WHAT TO WORK ON = When you spot the word "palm" in a line of the data below, copy that line.
§
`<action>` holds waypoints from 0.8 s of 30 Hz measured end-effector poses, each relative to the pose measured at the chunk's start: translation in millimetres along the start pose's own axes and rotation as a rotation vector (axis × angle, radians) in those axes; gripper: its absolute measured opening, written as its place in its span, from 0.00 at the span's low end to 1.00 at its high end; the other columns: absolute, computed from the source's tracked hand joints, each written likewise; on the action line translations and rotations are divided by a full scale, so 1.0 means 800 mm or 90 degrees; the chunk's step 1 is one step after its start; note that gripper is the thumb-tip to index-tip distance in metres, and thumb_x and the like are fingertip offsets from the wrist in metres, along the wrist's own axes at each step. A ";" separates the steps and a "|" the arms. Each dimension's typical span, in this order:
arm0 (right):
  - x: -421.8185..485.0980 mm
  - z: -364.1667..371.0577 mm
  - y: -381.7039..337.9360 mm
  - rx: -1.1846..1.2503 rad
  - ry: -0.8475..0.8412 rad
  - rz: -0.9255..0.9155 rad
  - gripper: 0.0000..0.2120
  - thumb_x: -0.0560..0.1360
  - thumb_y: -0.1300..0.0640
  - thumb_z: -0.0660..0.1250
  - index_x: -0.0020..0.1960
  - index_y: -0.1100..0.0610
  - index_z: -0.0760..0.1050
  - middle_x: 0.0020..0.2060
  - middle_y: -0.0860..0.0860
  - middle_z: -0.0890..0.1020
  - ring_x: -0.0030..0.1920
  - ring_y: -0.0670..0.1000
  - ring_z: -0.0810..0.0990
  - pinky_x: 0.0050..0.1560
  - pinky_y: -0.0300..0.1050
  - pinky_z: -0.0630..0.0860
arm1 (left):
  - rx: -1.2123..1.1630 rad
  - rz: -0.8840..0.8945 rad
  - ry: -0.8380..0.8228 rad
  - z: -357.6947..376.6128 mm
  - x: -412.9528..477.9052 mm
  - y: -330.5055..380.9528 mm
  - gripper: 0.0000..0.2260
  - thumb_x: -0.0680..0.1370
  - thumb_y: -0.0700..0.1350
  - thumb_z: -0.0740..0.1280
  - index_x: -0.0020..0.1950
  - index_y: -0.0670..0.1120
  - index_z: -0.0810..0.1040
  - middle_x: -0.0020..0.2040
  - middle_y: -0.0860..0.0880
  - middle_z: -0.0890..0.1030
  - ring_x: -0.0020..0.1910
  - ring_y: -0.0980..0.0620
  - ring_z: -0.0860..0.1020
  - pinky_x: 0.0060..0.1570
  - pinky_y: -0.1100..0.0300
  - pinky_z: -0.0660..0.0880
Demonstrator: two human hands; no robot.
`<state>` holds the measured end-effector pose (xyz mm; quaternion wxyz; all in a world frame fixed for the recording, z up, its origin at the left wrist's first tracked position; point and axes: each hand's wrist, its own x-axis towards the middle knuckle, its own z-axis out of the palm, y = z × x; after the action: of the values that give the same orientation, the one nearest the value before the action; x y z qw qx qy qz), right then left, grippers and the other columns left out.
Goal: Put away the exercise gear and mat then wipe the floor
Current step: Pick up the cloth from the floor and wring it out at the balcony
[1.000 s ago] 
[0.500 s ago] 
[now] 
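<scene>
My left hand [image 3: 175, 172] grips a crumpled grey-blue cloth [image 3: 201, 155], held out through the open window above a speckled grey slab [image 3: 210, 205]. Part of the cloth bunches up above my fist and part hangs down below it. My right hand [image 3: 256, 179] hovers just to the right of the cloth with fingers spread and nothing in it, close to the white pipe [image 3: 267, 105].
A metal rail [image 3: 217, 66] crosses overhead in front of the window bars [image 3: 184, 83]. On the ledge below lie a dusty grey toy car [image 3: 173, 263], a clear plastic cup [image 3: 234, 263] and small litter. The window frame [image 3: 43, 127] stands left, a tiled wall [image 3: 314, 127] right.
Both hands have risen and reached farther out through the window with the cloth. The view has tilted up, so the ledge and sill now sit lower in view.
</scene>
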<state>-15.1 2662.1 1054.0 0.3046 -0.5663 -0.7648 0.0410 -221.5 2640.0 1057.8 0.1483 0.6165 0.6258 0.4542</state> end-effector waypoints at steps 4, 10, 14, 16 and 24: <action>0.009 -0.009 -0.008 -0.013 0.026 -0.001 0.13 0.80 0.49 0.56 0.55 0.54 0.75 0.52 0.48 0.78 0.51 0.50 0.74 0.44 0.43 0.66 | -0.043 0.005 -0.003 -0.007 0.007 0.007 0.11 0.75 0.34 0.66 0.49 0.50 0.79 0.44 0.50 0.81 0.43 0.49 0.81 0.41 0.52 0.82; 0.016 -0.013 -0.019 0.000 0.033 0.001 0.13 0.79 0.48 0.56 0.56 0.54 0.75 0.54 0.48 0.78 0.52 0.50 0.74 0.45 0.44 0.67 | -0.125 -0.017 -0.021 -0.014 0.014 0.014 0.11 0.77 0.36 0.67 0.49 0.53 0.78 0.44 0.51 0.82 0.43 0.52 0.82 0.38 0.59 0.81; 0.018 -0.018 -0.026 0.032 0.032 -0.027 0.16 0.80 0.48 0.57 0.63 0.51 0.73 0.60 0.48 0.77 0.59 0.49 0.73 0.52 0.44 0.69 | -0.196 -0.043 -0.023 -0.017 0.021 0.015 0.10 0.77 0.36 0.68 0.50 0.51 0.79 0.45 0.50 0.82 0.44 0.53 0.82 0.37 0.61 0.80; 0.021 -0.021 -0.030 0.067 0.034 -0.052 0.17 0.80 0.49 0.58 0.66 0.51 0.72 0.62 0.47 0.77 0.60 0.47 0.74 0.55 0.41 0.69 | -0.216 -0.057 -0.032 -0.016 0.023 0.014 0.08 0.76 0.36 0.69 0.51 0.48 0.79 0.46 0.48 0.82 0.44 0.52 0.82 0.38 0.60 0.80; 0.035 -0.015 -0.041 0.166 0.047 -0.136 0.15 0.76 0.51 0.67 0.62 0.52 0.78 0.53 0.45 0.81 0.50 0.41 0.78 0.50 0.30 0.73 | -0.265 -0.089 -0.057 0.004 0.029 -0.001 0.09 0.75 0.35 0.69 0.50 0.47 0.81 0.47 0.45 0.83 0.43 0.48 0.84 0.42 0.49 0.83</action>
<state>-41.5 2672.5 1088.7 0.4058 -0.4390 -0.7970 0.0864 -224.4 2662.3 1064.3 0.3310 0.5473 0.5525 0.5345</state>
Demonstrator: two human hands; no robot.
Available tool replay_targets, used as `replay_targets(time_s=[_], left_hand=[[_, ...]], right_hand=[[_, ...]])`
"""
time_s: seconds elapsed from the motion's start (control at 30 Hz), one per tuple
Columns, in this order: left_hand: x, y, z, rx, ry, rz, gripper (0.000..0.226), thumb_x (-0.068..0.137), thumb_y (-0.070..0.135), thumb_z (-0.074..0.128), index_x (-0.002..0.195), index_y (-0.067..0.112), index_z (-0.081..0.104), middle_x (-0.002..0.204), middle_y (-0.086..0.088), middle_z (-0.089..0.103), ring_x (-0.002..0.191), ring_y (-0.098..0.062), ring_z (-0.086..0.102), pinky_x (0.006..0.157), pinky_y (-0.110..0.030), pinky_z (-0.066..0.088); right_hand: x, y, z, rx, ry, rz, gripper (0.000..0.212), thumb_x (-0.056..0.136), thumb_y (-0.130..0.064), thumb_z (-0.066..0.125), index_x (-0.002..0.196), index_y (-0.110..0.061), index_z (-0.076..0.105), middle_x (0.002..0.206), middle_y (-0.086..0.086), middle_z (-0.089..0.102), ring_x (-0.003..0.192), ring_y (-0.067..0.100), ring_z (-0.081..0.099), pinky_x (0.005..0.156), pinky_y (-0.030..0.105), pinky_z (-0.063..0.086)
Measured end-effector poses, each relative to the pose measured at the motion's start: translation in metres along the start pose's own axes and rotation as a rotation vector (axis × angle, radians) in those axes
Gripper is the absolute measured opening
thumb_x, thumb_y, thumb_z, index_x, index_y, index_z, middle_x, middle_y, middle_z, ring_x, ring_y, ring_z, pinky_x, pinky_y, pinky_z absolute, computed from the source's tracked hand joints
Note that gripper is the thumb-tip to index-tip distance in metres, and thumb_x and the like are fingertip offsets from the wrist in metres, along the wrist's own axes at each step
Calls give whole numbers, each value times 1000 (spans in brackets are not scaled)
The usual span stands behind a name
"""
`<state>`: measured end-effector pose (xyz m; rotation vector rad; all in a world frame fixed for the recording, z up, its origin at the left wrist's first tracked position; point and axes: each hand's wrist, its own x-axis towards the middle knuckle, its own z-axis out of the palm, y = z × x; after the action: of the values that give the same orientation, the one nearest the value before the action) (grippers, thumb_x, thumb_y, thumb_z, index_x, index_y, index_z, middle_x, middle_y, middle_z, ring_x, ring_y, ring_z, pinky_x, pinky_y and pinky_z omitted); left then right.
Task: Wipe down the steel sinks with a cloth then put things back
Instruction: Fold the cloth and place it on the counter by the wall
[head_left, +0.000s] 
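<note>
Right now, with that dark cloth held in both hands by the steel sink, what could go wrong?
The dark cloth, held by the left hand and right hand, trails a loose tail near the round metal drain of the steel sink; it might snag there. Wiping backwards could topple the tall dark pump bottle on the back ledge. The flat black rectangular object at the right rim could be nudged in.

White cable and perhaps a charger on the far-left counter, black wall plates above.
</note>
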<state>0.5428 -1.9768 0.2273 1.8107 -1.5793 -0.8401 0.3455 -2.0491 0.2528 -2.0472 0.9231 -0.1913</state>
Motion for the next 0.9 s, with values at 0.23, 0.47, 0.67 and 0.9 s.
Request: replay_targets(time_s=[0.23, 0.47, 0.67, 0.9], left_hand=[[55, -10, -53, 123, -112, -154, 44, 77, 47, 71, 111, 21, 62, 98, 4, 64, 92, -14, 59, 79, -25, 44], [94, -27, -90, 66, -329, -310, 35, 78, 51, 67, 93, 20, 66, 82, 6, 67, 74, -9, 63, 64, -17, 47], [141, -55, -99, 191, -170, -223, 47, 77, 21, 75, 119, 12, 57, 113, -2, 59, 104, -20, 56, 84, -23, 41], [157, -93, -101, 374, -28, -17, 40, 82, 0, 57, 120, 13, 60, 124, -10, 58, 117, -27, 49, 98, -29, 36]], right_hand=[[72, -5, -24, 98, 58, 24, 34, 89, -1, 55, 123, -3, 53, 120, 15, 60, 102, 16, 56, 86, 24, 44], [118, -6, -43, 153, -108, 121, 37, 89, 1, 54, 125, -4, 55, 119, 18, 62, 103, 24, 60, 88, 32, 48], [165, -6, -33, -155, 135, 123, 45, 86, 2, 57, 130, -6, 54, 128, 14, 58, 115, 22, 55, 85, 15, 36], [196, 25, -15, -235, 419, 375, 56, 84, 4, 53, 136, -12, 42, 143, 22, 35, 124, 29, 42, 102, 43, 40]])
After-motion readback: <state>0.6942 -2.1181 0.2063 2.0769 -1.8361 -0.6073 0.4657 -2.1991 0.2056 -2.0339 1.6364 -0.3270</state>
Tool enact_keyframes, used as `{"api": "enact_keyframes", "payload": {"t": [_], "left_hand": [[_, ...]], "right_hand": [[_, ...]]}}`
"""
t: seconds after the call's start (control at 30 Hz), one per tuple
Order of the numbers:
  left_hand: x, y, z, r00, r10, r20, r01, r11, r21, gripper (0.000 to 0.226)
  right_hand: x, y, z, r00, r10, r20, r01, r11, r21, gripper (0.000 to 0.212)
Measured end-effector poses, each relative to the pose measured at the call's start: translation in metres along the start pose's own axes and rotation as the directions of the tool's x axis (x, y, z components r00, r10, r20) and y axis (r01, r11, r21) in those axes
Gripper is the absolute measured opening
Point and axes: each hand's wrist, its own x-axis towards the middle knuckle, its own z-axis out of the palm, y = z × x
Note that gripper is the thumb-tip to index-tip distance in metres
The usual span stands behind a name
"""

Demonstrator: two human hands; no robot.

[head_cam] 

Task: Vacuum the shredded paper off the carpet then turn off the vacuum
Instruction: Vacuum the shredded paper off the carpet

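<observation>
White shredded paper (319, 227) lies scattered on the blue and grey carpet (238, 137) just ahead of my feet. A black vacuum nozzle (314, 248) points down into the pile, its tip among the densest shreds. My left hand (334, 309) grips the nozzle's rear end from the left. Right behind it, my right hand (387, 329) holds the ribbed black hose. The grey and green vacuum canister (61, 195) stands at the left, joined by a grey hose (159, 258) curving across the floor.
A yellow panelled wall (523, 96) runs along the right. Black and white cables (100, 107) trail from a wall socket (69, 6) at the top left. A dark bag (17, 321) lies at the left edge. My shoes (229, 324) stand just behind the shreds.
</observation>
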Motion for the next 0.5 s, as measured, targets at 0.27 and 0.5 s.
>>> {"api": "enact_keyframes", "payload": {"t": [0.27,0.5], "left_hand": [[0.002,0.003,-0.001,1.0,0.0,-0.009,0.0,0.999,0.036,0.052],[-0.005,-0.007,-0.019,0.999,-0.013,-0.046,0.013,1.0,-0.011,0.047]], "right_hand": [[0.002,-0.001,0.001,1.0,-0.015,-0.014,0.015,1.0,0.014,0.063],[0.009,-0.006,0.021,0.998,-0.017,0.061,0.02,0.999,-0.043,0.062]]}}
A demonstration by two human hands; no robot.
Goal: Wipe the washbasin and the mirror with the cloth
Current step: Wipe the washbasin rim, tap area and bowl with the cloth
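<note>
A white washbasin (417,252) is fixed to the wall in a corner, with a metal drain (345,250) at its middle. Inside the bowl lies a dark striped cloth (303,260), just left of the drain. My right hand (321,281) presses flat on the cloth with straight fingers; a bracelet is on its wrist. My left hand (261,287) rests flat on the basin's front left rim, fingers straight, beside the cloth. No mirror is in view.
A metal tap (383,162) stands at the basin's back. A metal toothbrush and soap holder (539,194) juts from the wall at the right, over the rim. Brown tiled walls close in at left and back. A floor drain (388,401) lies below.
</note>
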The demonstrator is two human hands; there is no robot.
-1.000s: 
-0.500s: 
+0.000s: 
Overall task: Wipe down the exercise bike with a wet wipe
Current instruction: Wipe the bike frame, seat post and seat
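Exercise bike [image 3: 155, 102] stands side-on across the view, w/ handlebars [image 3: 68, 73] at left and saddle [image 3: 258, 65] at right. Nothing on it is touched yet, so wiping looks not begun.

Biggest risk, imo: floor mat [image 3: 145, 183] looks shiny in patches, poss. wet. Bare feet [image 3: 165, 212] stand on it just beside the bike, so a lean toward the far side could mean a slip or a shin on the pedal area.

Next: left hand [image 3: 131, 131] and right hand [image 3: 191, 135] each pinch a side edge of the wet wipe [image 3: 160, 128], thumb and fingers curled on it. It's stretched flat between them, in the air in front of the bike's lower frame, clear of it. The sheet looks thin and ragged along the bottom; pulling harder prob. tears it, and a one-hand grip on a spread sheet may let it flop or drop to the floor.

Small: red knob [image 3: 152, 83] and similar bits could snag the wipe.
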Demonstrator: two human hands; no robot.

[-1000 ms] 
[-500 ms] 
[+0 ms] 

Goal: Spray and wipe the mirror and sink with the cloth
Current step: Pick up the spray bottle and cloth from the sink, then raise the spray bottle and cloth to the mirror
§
RESPONSE =
`<state>` holds the measured end-effector pose (xyz mm; quaternion wxyz; all in a world frame fixed for the recording, z up, its origin at the left wrist's first tracked position; point and axes: each hand's wrist, its own x-axis towards the middle knuckle, its own z-axis out of the palm, y = z × x; after the action: of the values that give the same orientation, the one nearest the value before the action; x y z qw qx qy qz), right then left, grippers and the other columns left out.
`<state>`: measured end-effector pose (xyz m; rotation vector rad; all in a world frame fixed for the recording, z up, its origin at the left wrist's first tracked position; point and axes: each hand's wrist, its own x-axis towards the middle knuckle, its own z-axis out of the palm, y = z × x; after the action: of the values that give the same orientation, the one nearest the value before the action) (grippers, thumb_x, thumb_y, thumb_z, index_x, index_y, index_z, middle_x, middle_y, middle_z, ring_x, ring_y, ring_z, pinky_x, pinky_y and pinky_z omitted); left then right.
Point and axes: each hand's wrist, its own x-axis towards the middle knuckle, its own z-axis out of the palm, y = z × x

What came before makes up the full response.